Superb rob, i would like to hear a whole piece with the violins and your "samplemodeling"


----------



## Blakus (Apr 11, 2013)

So awesome again Rob. Thanks for sharing these


----------



## rayinstirling (Apr 12, 2013)

Great cue Rob but it wouldn't have sounded like that on my "Dansette". Not coming out of the one little elliptical speaker :lol:


----------



## Hannes_F (Apr 12, 2013)

I like that!


----------



## Rob (Apr 12, 2013)

Thank you all for the kind words guys! o=?


----------



## Mike Greene (Apr 12, 2013)

Oh, this is really nice! If I had editing powers in this section of the forum, I'd change your thread title, because I don't think anyone wants this to be the last one. 8)


----------



## Rob (Apr 13, 2013)

thanks Mike!


----------



## handz (Apr 13, 2013)

Rob, this sounds AMAZING, you nailed the style and these sordinos suits it extremely well.


----------



## Manuel (Apr 13, 2013)

Very beautiful. Congratulations!

Manuel


----------



## impressions (Apr 14, 2013)

did i detect a hint of "sometime ago"?
this has this old fuzzy feeling of watching those good old 50's movies...dying to get your chops rob..


----------



## Saxer (Apr 15, 2013)

mmmmmmmhhhhhh beautiful! can't get enough of these harmonies!


----------



## Rob (Apr 15, 2013)

again thank you all for the nice comments!


----------



## raywong (Apr 17, 2013)

hi Rob,
This is so nice. I wish I can write like that! Can I have your score for studying purpose?

Ray


----------



## Rob (Apr 17, 2013)

raywong @ 17th April 2013 said:


> hi Rob,
> This is so nice. I wish I can write like that!
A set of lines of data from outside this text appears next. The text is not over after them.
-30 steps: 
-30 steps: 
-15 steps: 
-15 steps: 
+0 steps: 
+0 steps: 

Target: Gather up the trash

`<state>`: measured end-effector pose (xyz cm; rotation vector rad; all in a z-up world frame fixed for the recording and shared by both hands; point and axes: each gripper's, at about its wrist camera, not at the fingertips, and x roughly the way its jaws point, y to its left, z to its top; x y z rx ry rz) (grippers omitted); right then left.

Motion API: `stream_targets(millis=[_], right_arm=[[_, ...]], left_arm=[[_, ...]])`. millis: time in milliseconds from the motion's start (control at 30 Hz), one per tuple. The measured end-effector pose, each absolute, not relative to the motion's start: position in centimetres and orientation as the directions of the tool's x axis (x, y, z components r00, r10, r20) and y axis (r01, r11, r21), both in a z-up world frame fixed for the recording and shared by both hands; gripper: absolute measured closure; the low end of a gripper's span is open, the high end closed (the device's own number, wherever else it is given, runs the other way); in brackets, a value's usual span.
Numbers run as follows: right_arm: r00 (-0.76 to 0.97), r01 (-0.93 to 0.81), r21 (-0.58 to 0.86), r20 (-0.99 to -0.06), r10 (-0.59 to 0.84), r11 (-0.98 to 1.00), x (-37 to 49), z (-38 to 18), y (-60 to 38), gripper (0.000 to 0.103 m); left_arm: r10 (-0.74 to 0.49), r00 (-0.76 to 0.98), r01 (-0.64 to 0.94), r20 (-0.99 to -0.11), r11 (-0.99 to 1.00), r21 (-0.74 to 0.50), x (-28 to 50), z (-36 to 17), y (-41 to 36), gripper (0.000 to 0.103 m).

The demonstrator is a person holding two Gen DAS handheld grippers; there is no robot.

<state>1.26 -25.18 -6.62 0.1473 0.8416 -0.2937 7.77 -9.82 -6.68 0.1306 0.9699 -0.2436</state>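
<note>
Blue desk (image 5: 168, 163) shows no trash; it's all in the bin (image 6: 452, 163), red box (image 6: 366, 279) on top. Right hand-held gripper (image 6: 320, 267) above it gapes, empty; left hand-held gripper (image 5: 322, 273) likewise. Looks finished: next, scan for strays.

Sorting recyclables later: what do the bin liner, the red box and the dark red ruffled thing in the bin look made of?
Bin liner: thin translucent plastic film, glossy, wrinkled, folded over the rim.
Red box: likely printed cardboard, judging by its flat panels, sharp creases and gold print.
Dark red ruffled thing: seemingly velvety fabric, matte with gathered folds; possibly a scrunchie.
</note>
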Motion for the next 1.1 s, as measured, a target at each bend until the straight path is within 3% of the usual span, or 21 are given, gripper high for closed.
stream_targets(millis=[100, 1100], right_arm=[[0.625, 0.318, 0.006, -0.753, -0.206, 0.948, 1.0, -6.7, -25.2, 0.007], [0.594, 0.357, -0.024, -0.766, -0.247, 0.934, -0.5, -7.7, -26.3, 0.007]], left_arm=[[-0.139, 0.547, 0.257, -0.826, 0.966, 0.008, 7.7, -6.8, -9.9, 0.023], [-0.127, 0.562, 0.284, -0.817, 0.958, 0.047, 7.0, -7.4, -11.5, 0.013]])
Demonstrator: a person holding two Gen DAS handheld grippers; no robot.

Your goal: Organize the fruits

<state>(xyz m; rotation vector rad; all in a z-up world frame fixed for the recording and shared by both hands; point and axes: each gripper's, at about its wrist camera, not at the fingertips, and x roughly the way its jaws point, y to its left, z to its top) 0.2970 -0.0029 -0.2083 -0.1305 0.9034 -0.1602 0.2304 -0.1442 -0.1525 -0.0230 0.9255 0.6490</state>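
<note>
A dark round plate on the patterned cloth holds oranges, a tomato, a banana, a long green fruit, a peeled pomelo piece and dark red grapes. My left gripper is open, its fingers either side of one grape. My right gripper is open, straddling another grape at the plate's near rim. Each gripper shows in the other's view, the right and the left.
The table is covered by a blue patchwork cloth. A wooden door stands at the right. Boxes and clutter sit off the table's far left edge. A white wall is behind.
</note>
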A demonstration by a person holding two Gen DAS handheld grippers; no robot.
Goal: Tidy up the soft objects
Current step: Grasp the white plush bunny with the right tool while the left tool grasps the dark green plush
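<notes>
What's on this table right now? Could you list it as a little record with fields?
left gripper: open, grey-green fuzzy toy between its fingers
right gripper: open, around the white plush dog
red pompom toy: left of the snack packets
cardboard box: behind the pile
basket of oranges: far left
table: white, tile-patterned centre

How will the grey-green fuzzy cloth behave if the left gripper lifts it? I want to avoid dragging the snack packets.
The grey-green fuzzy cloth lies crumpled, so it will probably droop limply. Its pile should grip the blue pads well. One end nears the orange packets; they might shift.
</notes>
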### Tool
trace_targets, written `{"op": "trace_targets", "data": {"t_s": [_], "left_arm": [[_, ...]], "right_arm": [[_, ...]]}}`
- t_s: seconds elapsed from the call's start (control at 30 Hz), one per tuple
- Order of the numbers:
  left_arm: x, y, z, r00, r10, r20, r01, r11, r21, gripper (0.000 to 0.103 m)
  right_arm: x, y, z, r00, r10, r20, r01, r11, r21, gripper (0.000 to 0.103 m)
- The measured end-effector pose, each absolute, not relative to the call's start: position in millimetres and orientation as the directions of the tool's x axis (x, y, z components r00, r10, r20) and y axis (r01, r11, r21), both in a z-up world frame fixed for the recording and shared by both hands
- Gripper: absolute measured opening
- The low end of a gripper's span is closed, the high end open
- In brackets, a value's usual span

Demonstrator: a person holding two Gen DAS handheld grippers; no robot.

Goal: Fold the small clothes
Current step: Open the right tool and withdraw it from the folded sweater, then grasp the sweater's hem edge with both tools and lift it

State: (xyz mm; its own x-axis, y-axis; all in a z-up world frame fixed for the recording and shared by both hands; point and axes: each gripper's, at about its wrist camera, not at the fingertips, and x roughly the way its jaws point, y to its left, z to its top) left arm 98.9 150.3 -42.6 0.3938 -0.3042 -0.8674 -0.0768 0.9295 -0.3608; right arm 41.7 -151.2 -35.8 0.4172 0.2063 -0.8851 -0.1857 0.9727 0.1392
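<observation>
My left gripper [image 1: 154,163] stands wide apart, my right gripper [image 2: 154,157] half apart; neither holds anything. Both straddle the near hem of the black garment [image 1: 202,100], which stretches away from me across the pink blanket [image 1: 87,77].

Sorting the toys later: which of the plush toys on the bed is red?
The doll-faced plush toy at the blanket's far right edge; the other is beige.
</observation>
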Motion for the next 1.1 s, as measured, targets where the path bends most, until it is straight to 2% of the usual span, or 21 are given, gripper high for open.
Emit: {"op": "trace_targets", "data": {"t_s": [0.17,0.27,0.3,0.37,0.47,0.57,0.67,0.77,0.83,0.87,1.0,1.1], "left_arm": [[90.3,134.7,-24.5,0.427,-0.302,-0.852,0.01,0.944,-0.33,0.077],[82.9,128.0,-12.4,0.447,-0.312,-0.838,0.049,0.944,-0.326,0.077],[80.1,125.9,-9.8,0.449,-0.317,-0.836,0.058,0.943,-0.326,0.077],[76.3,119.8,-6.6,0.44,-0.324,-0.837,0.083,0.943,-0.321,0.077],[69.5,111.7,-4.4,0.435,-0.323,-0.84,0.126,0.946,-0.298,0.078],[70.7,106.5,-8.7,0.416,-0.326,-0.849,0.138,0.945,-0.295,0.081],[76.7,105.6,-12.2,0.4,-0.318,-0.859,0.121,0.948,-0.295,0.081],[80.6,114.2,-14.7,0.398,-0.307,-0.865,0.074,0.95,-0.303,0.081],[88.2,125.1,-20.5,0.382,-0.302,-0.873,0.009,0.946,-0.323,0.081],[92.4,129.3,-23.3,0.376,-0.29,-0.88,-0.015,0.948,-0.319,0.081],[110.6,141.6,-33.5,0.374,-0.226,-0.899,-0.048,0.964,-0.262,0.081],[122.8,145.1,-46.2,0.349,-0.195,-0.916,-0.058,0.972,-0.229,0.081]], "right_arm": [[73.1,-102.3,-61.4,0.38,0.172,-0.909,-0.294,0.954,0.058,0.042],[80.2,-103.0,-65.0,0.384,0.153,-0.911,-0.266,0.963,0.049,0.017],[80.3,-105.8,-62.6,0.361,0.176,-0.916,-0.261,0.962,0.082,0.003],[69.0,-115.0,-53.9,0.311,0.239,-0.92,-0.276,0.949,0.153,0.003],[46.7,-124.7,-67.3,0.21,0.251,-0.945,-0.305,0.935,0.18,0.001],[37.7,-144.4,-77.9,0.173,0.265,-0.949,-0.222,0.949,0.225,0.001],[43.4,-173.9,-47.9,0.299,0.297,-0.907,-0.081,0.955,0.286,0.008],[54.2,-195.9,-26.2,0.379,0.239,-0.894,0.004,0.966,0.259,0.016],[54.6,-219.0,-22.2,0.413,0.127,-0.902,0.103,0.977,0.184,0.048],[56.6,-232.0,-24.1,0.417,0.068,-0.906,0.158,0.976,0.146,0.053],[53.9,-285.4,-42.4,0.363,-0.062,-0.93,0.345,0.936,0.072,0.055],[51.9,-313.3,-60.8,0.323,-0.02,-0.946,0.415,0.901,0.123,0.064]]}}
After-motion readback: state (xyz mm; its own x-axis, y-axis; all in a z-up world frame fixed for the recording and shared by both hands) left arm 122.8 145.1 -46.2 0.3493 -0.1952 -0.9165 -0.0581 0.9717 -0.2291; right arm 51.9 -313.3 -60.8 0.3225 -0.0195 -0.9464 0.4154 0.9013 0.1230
Can I have your score for studying purpose?
> 
> Ray



Ray, I can send you the midi, if you like...


----------



## Ned Bouhalassa (Apr 17, 2013)

Think you should rename this thread:
First of Many - I promise!


----------



## Rob (Apr 17, 2013)

Ned Bouhalassa @ 17th April 2013 said:


> Think you should rename this thread:
> First of Many - I promise!



:D the thing is, I'm always afraid to come across as one who wants to show off, and who wants to be omnipresent, which I'm not...


----------



## handz (Apr 17, 2013)

Could I have the midi fole too pretty please? That would be awesome.


----------



## blizzard (Apr 17, 2013)

Late to the game here...wonderful composition!! Working on a score right now that is desperately trying to sound like this. Others obvious already know this but what samples are you using for this piece?

Cheers,
Andrew


----------



## impressions (Apr 17, 2013)

^^Cornucopia sordinos.
Because I looked in his previous posts that used and strangely, the total was 2007 since he joined in 2007... funky voodoo


----------



## Rob (Apr 17, 2013)

handz @ 17th April 2013 said:


> Could I have the midi fole too pretty please? That would be awesome.



Here it is Handz...

http://www.robertosoggetti.com/sordino-test2.mid


----------



## Rob (Apr 17, 2013)

impressions @ 17th April 2013 said:


> ^^Cornucopia sordinos.
> Because I looked in his previous posts that used and strangely, the total was 2007 since he joined in 2007... funky voodoo




Impressions I didn't realize that... Destiny, fate...


----------



## cc64 (Apr 17, 2013)

Thanks for the MIDIFILE Roberto!

I notice there are lots of tempo changes, do you use tap tempo to conduct your midi file?

Thanks!

BTW do you work with DP?


----------



## Per Lichtman (May 6, 2013)

I'm very late to the party in saying so, but that was really lovely Rob. Thanks for sharing it and I hope you share more.


----------



## JPQ (May 6, 2013)

Where these strings come form ? i like them little for some special uses.


----------



## Rob (May 7, 2013)

cc64 @ 17th April 2013 said:


> Thanks for the MIDIFILE Roberto!
> 
> I notice there are lots of tempo changes, do you use tap tempo to conduct your midi file?
> 
> ...



you're welcome! I draw the tempo changes by hand, in Cubase...


----------



## Rob (May 7, 2013)

Per Lichtman @ 7th May 2013 said:


> I'm very late to the party in saying so, but that was really lovely Rob. Thanks for sharing it and I hope you share more.



thank you, Per! ok I'll do one more


----------



## Rob (May 7, 2013)

JPQ @ 7th May 2013 said:


> Where these strings come form ? i like them little for some special uses.



Cornucopia sordino patch...


----------



## reddognoyz (May 7, 2013)

Listened to this again, so excellent!


----------